Dan Zevin has spent the past two decades documenting his passage into adulthood. The transition has not gone terribly well, and Zevin, in the grand tradition of humorists, has made the most of his failures.
His new book is, in this sense, his most ambitious. “Dan Gets a Minivan’’ does lavish considerable attention on the vehicle in question, especially its regal captain’s chair. (“That’s what we call them in the minivan scene.”) But the big paradigm shift in the author’s life is that he now finds himself in possession of two small and extremely volatile copilots. Children, I mean.
While his wife works at a high-powered job involving an office and a salary, Zevin has assumed the role of stay-at-home dad. Back before kids, he muses, “I was plagued by the constant doubt that I wasn’t getting published enough; getting paid enough; getting anything enough. Now I am at ease. Having children gives every writer what they’re really searching for: an excuse not to write.”
As a fellow writer with two young ones at home, let me say this: Bingo!
Thankfully, Zevin is not ennobled by his children. They do not teach him valuable life lessons. They besiege him. “We never imagined depleting our frequent-flier miles so our kids could experience the birthplace of consumer branding,” he observes about a trip to Disneyland, “but I’ll tell you what, we also never imagined letting them eat a bag of Pirate’s Booty for breakfast.” (For those of you who do not have offspring, cheesy Pirate’s Booty is the crack cocaine of the preschool set.)
It’s hard not to feel gratitude for such brutal candor, particularly in the context of the parenting memoir genre, which tends to emphasize life-affirming bromides.
Zevin does exhibit moments of sanctimony, most notably in a chapter called “Some Friendly Advice to the Aloof Hipster Dad at the Playground,’’ which comes off as shrill. For the most part, though, he’s the same lovable schlemiel fans will recall from previous books such as “The Day I Turned Uncool.’’
Only now, he spends his days shadowing potential nanny candidates, cruising Costco with his tireless father, and withstanding the visits of his hypochondriac mother. There is also an ill-fated effort to reacquaint himself with the joys of tennis, “[t]he youthful promise of getting ripped” having devolved to “the middle-age reality of getting torn.”
Zevin isn’t aiming for literary art here.

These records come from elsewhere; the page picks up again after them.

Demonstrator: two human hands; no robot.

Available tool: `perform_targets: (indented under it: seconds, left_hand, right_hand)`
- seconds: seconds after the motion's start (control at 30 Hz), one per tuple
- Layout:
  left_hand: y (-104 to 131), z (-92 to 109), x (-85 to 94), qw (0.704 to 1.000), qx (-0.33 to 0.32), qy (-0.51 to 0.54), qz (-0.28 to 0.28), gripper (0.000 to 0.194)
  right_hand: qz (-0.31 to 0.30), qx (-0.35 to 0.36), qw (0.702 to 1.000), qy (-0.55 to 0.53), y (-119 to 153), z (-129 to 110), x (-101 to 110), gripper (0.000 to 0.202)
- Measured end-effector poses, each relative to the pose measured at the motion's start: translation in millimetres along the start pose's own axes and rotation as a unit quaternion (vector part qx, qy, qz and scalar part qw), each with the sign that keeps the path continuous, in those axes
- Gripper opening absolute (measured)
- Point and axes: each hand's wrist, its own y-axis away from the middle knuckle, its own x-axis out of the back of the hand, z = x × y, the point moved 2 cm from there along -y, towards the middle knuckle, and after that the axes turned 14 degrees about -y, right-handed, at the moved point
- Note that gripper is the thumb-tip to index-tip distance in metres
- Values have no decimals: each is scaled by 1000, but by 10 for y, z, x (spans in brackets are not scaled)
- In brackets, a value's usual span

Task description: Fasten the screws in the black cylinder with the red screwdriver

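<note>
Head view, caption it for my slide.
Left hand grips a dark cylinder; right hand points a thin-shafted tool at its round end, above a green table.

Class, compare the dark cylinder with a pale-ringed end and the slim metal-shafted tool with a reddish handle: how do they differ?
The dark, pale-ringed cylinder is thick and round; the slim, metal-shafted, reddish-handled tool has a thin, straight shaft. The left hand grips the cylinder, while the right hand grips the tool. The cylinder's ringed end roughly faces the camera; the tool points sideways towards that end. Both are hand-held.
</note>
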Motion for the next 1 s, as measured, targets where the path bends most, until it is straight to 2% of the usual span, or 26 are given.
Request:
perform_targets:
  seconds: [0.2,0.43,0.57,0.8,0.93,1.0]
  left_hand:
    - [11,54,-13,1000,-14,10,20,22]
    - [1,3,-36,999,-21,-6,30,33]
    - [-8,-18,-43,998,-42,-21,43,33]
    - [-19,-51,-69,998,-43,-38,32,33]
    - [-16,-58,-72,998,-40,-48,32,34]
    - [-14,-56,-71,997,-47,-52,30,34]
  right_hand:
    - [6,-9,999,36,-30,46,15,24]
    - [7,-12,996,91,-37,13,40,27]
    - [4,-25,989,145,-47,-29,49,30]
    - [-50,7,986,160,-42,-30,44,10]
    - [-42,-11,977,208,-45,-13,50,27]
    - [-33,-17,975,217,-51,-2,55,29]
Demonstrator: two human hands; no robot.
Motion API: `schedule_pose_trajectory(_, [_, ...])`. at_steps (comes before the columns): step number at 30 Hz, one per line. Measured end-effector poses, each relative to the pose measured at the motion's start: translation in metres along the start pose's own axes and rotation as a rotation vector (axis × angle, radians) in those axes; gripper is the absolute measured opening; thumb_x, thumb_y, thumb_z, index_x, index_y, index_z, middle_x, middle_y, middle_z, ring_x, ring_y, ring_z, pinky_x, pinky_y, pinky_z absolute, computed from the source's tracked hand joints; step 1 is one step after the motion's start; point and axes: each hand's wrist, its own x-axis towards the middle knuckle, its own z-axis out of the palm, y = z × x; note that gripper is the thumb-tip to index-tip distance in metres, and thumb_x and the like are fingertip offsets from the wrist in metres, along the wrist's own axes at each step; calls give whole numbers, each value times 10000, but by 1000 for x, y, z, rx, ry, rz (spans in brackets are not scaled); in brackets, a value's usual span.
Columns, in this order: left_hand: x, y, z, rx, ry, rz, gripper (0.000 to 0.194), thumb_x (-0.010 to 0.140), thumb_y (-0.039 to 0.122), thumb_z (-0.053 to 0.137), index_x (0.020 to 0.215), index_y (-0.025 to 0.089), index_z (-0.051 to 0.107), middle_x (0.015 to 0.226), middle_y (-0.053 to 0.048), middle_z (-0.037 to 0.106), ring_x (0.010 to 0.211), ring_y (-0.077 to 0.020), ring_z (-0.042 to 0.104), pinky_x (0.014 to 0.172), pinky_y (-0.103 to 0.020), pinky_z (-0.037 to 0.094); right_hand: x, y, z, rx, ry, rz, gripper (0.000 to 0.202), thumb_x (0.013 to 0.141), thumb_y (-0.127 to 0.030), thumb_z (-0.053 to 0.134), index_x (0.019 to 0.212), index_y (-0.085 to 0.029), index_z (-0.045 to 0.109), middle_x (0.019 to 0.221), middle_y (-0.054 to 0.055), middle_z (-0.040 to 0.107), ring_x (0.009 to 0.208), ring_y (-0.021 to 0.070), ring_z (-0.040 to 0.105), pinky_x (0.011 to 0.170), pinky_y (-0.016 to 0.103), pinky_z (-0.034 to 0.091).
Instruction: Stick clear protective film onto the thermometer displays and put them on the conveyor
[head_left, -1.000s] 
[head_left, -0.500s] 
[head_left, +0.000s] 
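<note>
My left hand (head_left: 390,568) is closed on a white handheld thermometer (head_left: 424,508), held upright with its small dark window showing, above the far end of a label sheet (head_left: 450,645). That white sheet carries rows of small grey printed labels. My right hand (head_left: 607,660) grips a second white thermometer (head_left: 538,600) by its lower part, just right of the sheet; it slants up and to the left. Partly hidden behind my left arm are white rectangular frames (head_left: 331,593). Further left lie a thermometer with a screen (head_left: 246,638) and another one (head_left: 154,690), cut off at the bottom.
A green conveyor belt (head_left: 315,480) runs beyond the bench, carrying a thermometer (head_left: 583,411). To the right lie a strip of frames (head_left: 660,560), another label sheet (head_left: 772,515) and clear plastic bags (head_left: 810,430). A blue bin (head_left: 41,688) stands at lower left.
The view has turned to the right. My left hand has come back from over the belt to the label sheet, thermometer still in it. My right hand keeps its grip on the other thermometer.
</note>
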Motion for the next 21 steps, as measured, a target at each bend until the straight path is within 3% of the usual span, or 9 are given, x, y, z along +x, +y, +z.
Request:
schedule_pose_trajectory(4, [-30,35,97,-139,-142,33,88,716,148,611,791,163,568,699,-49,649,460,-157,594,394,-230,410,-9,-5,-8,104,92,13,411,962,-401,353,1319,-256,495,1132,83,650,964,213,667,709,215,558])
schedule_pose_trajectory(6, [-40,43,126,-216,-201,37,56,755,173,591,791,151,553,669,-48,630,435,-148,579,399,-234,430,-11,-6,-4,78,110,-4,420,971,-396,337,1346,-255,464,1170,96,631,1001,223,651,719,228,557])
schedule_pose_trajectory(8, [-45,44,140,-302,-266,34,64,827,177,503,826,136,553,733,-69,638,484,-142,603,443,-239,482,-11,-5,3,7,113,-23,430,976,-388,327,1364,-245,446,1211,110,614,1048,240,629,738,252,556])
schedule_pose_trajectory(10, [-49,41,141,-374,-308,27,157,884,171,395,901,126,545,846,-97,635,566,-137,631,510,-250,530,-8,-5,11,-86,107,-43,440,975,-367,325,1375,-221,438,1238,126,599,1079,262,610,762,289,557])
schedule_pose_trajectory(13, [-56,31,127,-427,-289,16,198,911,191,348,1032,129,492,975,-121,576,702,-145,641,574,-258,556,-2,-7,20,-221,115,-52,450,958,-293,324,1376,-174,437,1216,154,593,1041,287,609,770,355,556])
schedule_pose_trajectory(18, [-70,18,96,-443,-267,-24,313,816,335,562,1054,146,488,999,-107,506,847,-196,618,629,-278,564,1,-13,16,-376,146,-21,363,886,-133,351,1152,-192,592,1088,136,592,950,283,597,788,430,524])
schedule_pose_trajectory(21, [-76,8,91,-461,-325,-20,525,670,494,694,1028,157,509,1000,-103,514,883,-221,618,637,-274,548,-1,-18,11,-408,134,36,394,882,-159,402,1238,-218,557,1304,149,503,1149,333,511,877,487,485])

His style is more Dave Barry than David Foster Wallace. What elevates his work above mere irreverence is the quality of insight he brings to relatively familiar terrain. For instance, he zeroes in on the gender hypocrisy that still prevails among parents. Moms are expected to stay at home with the kids, and those who return to work instead are often maligned. When it comes to dads, “[a]ll that matters is that we are observed in the presence of our children,” Zevin writes. “Citizens are awed by our mere existence, and choose to accentuate the positive.”
Alas, life with the kids doesn’t leave Zevin with much to offer in the way of romancing his own wife, whom the reader senses must be a patient woman. He falls back on that dreaded marital ritual: “Here’s what date night is: Date night is when you try to recapture in two to four hours, weekly or monthly, the kind of couple you used to be before you had to schedule something as goofy and contrived as date night.”
If that doesn’t work, of course, Zevin has plan B all lined up: a long, romantic drive in the minivan.